Top in the DMO agenda is keeping the average time-to-maturity (ATM) for the total public debt portfolio at a minimum of 10 years.
   
In principle, long-term loans are recommended for growing entities that aspire for stable planning and growth. But experts are worried that extending the maturing dates of Nigerian debts is tantamount to postponing the proverbial evil day.

This is as it came to light on Monday that the Federal Government committed a total of N11.679 trillion into debt servicing, while N8.31 trillion was expended on capital/development expenditure between 2015 and 2020.

A breakdown of the amount showed that in 2015 and 2016, N953.620 billion and N1.475 trillion, respectively, were spent on debt service, while N1.841 trillion and N2.203 trillion went into same line item in 2017 and 2018, respectively.

The figures were unveiled in the “Analysis of the 2022-2024 Medium Term Expenditure Framework and Fiscal Strategy Paper,” presented in Abuja by the Centre for Social Justice (CSJ).

The sums of N2.254 trillion and N2.951 trillion went into debt service in 2019 and 2020, respectively. The N11.679,845,205, 997 five-year debt service profile (2015-2020) also translated to a yearly average of N1.386 trillion.
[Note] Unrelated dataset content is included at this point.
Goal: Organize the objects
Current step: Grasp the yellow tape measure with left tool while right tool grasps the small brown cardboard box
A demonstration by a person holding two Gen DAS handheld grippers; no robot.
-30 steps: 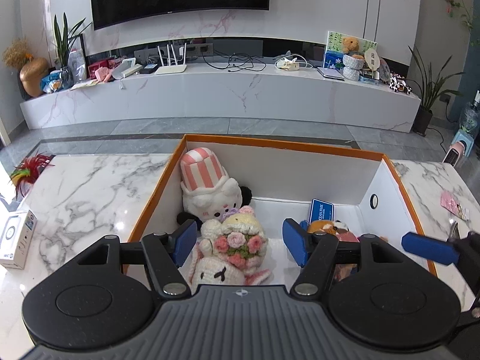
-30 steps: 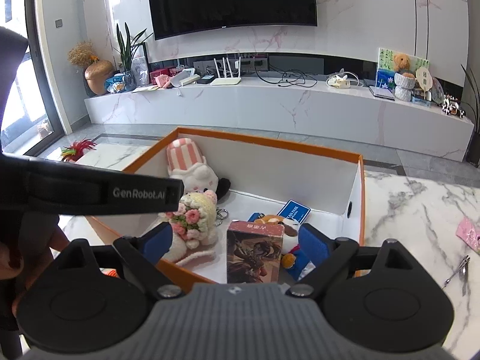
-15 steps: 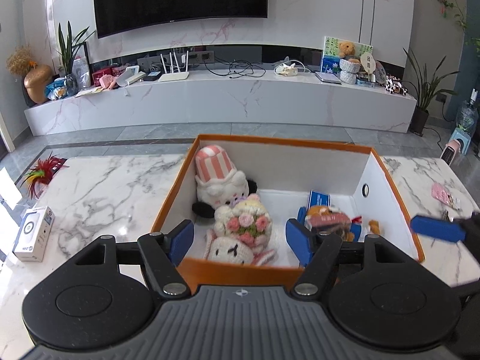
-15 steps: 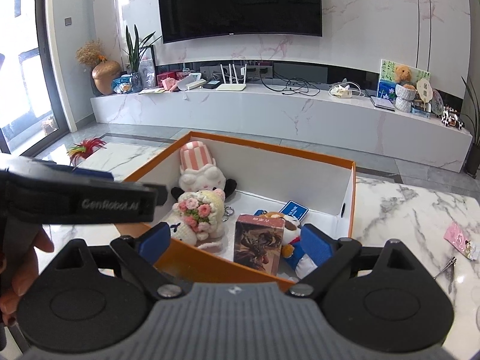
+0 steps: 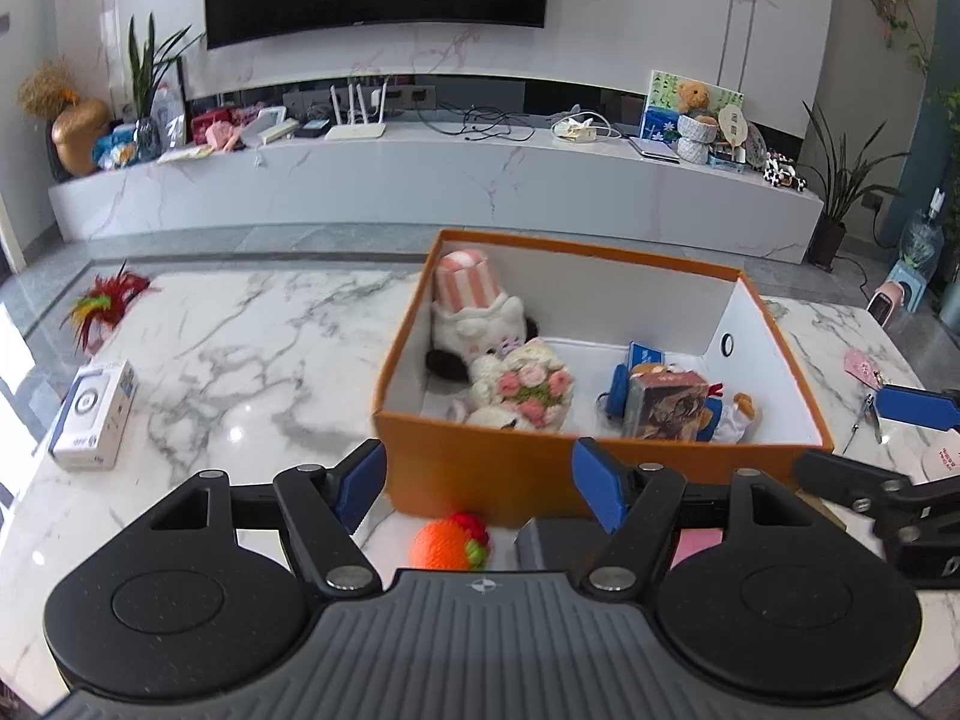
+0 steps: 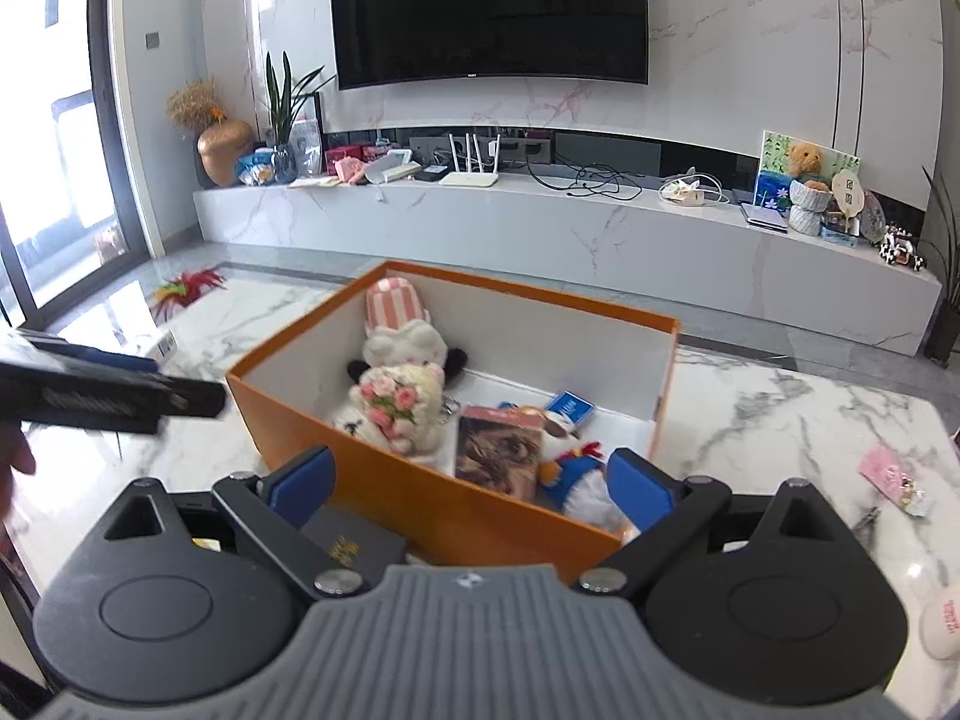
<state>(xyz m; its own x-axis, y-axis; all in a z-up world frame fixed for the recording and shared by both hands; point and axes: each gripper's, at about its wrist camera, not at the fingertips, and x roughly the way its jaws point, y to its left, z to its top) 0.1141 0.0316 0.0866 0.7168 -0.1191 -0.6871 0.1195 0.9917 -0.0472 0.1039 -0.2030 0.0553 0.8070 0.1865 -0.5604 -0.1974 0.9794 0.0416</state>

At the presentation, the Lead Director of CSJ, Eze Onyekpere, whose organisation has been in the forefront of the campaign for fiscal discipline and transparency in public affairs, stated that Nigeria’s debt had also been increasing in double digits year-after-year since 2015, with the highest increase recorded between 2015 and 2016.

Citing DMO statistics, Onyekpere observed that public debt stock stood at N12,603 trillion in 2015, N17.360 trillion in 2016, and N21.725 trillion in 2017. In 2018, 2019 and 2020, public debt stood at N24.387 trillion, N27.401 trillion, and N32.915 trillion, respectively.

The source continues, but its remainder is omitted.